Guerrero, himself just 25, is a well regarded fighter who has impressed in a number of fights, even ones where he has been the loser. He first burst on to the consciousness of the hardcore fans in 2008 when he defeated the experienced Juan Alberto Rosas, the following year he would add a victory over Luis Maldonado before losing in his first world title bout against Vic Darchinyan.
Although Guerrero, then aged 22, was widely out pointed by Darchinyan he had put up a brave effort en route to the loss. He was unfortunate in his next loss suffering a split decision defeat at the hands of the very good Raul Martinez. A rematch with Martinez however saw Guerrero claiming the IBF Super Featherweight title thanks to 6th round technical decision.
Surprisingly having world so hard to win his world title Guerrero oddly let it slip from his grasp in his first defense losing to Juan Carlos Sanchez Jr just months after having claimed the title.
Since losing the title to Sanchez, Guerrero has scored 3 victories including a very impressive victory in Canada stopping Sebastien Gauthier. Interestingly however Sanchez's inability to make the 115lb weight has seen him stripped and the title made vacant, hence this bout being arranged.
Of the two men Guerrero has been the most impressive in his career. He's shown an ability to travel and still be dangerous, he's shown no fear against naturally bigger opponents and he's also demonstrated and ability to really hurt fighters with his power, tenacity and work rate. Sure he's had off nights such as his narrow victory over Federico Catubay but at his best he's an excellent fighter.
Unfortunately for Guerrero however there is a vast world of difference between fighting in Canada and the US to fighting in Japan. Although both Canada and the US away "away" venues for Guerrero they pale in "awayness" to Japan which could well play on Guerrero.

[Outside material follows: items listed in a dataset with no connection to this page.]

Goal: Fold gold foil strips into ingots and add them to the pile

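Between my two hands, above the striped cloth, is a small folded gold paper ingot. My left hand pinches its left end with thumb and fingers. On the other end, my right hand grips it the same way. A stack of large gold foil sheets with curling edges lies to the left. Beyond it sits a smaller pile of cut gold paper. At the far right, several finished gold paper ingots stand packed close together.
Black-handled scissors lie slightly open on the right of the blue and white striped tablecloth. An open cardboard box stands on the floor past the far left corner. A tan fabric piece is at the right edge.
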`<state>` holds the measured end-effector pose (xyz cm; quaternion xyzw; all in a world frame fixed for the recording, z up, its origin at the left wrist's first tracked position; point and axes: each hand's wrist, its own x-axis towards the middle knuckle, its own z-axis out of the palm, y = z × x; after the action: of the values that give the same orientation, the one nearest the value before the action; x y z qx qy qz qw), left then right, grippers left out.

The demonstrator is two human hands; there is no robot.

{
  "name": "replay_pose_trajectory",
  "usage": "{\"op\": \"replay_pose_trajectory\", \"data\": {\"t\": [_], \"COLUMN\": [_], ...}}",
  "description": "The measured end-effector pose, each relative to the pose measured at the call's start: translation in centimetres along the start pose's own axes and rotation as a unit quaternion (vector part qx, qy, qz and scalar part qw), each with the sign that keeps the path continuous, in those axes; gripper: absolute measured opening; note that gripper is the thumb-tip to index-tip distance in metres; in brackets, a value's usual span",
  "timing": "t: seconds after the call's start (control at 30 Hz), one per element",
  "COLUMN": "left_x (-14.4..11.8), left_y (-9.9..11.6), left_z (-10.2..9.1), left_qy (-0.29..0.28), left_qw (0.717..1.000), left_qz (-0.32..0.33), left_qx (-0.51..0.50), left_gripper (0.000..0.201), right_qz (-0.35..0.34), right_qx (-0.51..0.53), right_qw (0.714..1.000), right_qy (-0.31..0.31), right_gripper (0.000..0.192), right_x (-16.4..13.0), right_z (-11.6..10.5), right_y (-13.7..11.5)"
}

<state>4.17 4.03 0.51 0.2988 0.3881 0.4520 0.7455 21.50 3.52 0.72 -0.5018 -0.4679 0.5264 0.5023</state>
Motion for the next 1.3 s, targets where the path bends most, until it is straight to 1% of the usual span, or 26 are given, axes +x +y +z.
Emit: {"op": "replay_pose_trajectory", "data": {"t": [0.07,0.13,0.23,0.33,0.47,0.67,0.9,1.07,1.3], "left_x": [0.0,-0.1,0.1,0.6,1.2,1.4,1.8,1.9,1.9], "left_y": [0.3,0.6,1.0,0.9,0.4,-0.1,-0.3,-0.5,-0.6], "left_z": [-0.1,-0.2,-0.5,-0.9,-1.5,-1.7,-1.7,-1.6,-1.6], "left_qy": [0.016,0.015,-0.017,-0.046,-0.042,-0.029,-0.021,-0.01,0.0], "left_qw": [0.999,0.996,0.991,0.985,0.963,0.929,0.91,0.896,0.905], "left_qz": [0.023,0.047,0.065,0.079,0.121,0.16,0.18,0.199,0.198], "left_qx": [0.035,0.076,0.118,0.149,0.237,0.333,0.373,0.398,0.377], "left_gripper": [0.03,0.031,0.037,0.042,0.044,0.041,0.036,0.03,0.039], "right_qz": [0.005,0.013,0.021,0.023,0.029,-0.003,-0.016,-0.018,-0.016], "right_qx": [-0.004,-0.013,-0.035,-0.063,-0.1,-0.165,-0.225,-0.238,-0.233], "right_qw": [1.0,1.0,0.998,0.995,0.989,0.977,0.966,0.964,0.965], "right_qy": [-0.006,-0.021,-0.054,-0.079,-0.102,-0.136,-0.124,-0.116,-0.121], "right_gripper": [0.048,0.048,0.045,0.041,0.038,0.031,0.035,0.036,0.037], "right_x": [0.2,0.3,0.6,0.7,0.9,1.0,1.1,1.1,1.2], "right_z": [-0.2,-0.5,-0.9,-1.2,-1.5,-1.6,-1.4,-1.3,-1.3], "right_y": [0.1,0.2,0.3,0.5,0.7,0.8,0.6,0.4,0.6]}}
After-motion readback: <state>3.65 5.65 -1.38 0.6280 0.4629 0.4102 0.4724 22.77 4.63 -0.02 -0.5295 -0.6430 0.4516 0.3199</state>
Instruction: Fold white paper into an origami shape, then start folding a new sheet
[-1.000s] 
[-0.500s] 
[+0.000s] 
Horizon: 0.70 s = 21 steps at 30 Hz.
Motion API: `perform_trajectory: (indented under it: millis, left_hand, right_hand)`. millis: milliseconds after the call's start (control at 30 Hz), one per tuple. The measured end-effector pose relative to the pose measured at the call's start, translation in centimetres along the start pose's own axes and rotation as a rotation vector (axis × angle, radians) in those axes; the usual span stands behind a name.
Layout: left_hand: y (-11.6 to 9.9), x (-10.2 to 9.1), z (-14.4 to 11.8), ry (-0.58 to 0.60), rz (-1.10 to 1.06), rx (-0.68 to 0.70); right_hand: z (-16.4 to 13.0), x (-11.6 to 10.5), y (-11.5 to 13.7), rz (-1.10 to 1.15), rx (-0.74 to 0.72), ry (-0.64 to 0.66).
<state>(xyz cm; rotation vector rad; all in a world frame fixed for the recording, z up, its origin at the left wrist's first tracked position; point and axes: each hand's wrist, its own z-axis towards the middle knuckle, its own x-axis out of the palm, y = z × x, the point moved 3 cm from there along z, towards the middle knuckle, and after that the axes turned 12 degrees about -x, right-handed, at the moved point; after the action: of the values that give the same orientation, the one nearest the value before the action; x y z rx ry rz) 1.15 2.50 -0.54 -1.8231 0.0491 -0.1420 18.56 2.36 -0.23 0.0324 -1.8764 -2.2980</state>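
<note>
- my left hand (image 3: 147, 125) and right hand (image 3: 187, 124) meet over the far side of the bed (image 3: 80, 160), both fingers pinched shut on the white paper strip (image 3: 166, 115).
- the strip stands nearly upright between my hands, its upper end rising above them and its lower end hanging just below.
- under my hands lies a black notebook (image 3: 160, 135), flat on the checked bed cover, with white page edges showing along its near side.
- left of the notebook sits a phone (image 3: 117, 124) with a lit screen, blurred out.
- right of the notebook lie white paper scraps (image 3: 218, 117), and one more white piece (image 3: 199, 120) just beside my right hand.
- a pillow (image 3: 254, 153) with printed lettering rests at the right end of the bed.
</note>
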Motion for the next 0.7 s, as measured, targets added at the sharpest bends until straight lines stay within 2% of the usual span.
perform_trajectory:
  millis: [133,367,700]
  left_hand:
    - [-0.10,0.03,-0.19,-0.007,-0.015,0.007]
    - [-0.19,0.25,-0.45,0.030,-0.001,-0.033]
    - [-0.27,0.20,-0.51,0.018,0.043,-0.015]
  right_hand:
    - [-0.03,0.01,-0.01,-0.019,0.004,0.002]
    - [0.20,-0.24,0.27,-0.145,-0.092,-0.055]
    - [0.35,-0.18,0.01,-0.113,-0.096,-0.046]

If both men turn up at the top of their game we expect this could be very special with Guerrero just doing enough to take a decision in Japan, if he's less than 100% then Daiki could well do enough to take the decision and his place in history, though it certainly will not be easy for the "Karaoke Kameda".
Many fans of the lighter divisions will know that we currently love the Flyweight division, arguably the most entertaining division fight after fight after fight. It's a division that in recent years has provided some fantastic buts, most recently Koki Eto's victory over Kompayak Porpramook.
Despite our love of the Flyweight division we've not got the same adulation for it's little brother the Light Flyweight division, despite the fact if features Kazuto Ioka and Teiken fighter Roman Gonzalez.
One of the reason's we dislike the division, at least on the world level, is that it's actually quite a weak division. You have Gonzalez and Ioka then you struggle to define who is the #3 fighter in the division. Is it Johnriel Casimero? Is it former Casimero victim Pedro Guevara? Is it Adrian Hernandez? It's hard to say.
What we can say however is that Hernandez (27-2-1, 16) will be strongly favoured to retain his WBC title later this month when he takes on Japanese challenger Atsushi Kakutani (13-3-1, 6) a fighter who in all honesty shouldn't be considered as even qualified to fight for a world title.
We don't like saying someone shouldn't be qualified for something but it's hard to see what Kakutani has done to be deserving of a world title fight. He has lost his two highest profile bouts to date including an opening round defeat to Wars Katsumata/Warlito Parrenas just over 2 years ago and suffered a loss to Teiru Kinoshita in his only previous title bout. Yes Kakutani hasn't even been crowned the Japanese champion.
Although the 28 year old Japanese fighter was unlucky against Kinoshita, losing a debated split decision, he didn't look particularly good in the fight before or the fight after the Kinoshita bout, drawing with Takashi Omae and narrowly defeating Rey Loreto.
In Kakutani's most recent bout he defeated limited Thai Kaokarat Kaolernlekgym, though the victory really proved little due to how poor the Thai was.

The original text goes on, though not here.